A child performance licence is a government requirement that affects children who perform in TV, Theatre, Modelling or paid Sporting Events and are under the compulsory school leaving age, in England, Scotland and Wales.

The production company involved must apply for the Child Performance Licence and can face fines if they use unlicensed children.
A child performance licence is issued by your local education authority for the area your child lives in and not the area their school is located in (if this is different).

A licence is not required for children performing in a production produced by their full time academic school.
The licence is there to protect children by restricting the hours a child can be present at a performance location, the hours they can work and the amount of breaks they should have. It also requires the production company to provide a suitable chaperone for your child and to provide tutoring when the child is working during school terms.

Children require a licence even if they are not being paid to perform IF the audience are paying to watch the performance. There are only two exceptions to this rule.

  1.  If the child(ren) involved have not taken part in other performances for more than 3 days in the preceding 6 months AND they do not require any absence from school (and are not being paid).
  2. If the organisation responsible for the production has been granted an exemption by the local council to enable them to engage in amateur performances without the need to apply for a separate licence for each child. This is known as a Body of Persons Approval.

These are normally issued to Youth Organisations, Amateur Drama Societies, Dance Schools etc, and again require that the children are not paid and do not require any absence from school.

The current regulations for performing children are covered by The Children and Young Persons Act 1963' and 'The Children (Performances) Regulations 1968'. These acts can often be interpreted slightly differently by the individual councils and have resulted in children becoming victims of a "postcode lottery" where some councils offer far more flexible licence arrangements than others.

For many years some councils offered a "6 months Open Licence" to their children which allowed the child to perform a certain amount of days within that 6 month period, without having to apply for individual licences for each job. This effectively meant that the child could undertake professional work immediately and that the council simply had to be notified, normally by email, of the details / dates.
However other councils insisted on individual licence applications requiring anything from 7 days to 28 days notice to grant the licence.

This often made is impossible for the required paperwork to be issued in time for the child to perform and child acting agents would actively seek talented children who lived in Open Licence areas to put forward for TV and Film work.

Fortunately most councils have now stopped issuing an Open Licence to individual children and most councils can normally offer a licence within 7 - 14 days of receiving the required paperwork.

If you have a performing child and are considering professional performance opportunities for them (or are looking into applying for an acting agent for them) then you would be advised to contact the Performing Licence Co-ordinator at your local council to ascertain their application requirements.
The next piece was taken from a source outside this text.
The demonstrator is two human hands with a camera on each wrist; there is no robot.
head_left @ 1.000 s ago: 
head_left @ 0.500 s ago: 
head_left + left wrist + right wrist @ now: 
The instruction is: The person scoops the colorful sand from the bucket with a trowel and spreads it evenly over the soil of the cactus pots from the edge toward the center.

Filming opportunities can often be very short notice and therefore it pays to be familiar with your council requirements and contact name.

If a child is working during school term then it's essential that you can get permission from the School Head for their absence. Some councils require a formal letter and others will want to contact the school directly.
It's quite common to find that the Performing Licence Co-ordinator works part time or is the sole person responsible for the licence applications and can therefore be swamped during holiday periods and during Panto season.

A complete application must include:

• Part 1 of the Licence Application (which is completed by the production company)
• Part 2 of the Licence Application (which is completed / signed by the parent)
• Birth certificate for the Child (copy)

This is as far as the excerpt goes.